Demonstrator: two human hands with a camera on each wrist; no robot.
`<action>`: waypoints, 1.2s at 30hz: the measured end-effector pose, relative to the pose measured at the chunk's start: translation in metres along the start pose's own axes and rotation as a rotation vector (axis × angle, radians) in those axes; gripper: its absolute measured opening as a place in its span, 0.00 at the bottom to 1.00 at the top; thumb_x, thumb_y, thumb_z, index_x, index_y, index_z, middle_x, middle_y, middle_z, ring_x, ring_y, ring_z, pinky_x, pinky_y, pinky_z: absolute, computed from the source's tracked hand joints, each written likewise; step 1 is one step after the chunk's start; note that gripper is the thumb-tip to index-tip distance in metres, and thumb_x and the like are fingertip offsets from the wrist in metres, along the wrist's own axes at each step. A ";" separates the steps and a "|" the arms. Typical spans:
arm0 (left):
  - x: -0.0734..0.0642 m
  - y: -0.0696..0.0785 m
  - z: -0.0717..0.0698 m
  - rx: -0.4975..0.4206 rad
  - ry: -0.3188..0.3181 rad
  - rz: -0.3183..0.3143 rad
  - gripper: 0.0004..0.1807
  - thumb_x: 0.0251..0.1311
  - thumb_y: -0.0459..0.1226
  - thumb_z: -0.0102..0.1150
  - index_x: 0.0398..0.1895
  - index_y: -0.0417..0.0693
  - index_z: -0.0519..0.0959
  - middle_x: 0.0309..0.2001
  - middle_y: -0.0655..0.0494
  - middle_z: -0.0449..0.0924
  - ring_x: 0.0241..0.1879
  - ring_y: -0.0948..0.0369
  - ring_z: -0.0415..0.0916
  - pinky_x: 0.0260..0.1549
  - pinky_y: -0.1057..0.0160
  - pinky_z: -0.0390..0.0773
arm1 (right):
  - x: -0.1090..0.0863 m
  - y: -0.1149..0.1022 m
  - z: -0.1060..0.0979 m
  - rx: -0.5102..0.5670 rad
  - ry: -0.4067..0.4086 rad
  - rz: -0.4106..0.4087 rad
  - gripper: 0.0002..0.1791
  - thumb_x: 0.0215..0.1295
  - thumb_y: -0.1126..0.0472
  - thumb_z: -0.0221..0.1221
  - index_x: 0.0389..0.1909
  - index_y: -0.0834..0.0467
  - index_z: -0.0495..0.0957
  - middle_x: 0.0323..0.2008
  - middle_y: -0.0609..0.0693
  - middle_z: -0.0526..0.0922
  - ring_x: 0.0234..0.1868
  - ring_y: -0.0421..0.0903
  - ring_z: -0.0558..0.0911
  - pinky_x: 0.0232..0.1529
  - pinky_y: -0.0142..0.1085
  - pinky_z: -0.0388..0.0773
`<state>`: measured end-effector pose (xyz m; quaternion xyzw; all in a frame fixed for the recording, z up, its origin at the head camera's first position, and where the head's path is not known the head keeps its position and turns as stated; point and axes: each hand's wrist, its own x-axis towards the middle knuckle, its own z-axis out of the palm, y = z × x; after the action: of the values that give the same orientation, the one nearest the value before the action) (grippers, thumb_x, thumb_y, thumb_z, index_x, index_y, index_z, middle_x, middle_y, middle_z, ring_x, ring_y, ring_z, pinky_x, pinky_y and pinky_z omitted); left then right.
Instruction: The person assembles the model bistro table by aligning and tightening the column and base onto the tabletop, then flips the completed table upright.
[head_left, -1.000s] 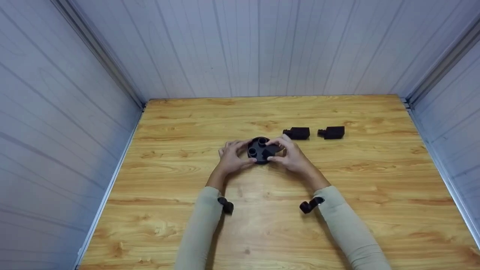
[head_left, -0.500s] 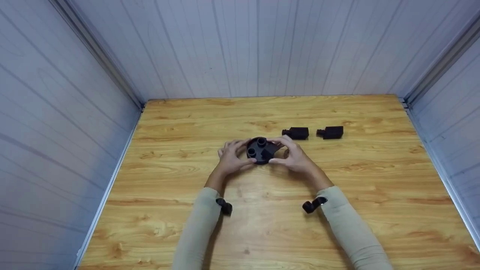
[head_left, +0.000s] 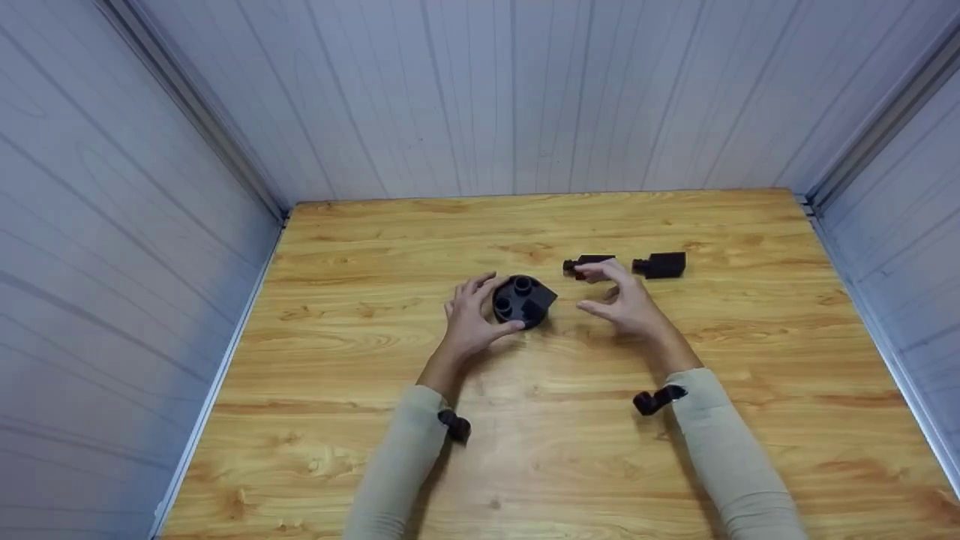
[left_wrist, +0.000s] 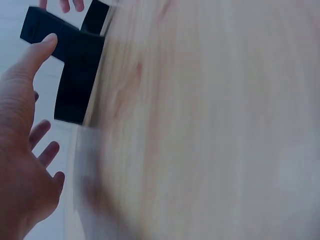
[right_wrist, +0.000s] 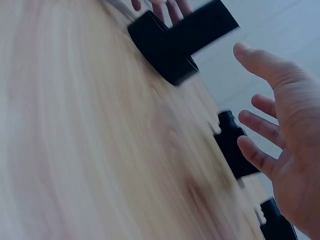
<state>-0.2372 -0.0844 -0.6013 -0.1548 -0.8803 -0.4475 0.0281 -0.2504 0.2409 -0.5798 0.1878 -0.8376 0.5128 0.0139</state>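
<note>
A round black base [head_left: 516, 299] with two raised ring sockets lies on the wooden table. From its right part rises a square black block [head_left: 541, 298], seen side-on in the right wrist view [right_wrist: 207, 25]. My left hand [head_left: 471, 319] holds the base by its rim, thumb at the front and index finger at the back left. To the right, apart from the base, my right hand [head_left: 631, 304] is held with thumb and fingers spread and nothing between them. Its fingers partly cover a black block with a narrow neck [head_left: 597, 259] lying behind.
Another necked black block [head_left: 666, 265] lies farther right in the same row. White panel walls [head_left: 480, 97] stand behind the table [head_left: 360, 330] and along both sides. Each sleeve carries a small black camera mount [head_left: 658, 400].
My right hand has let go of the block in the base and moved right, toward the necked blocks. My left hand has stayed at the base, its thumb shifting slightly.
</note>
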 end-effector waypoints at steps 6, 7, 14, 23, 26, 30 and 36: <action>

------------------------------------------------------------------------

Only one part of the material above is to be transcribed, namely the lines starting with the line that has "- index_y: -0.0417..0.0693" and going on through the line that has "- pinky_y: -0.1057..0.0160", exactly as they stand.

  - index_y: -0.0417..0.0693
  - index_z: -0.0519..0.0959
  - middle_x: 0.0309..0.2001
  - middle_y: -0.0655..0.0494
  - middle_z: -0.0449..0.0924
  - ring_x: 0.0241..0.1879
  - ring_y: -0.0948..0.0369
  - ring_z: -0.0415..0.0916
  - pinky_x: 0.0260..0.1549
  - pinky_y: -0.1057..0.0160

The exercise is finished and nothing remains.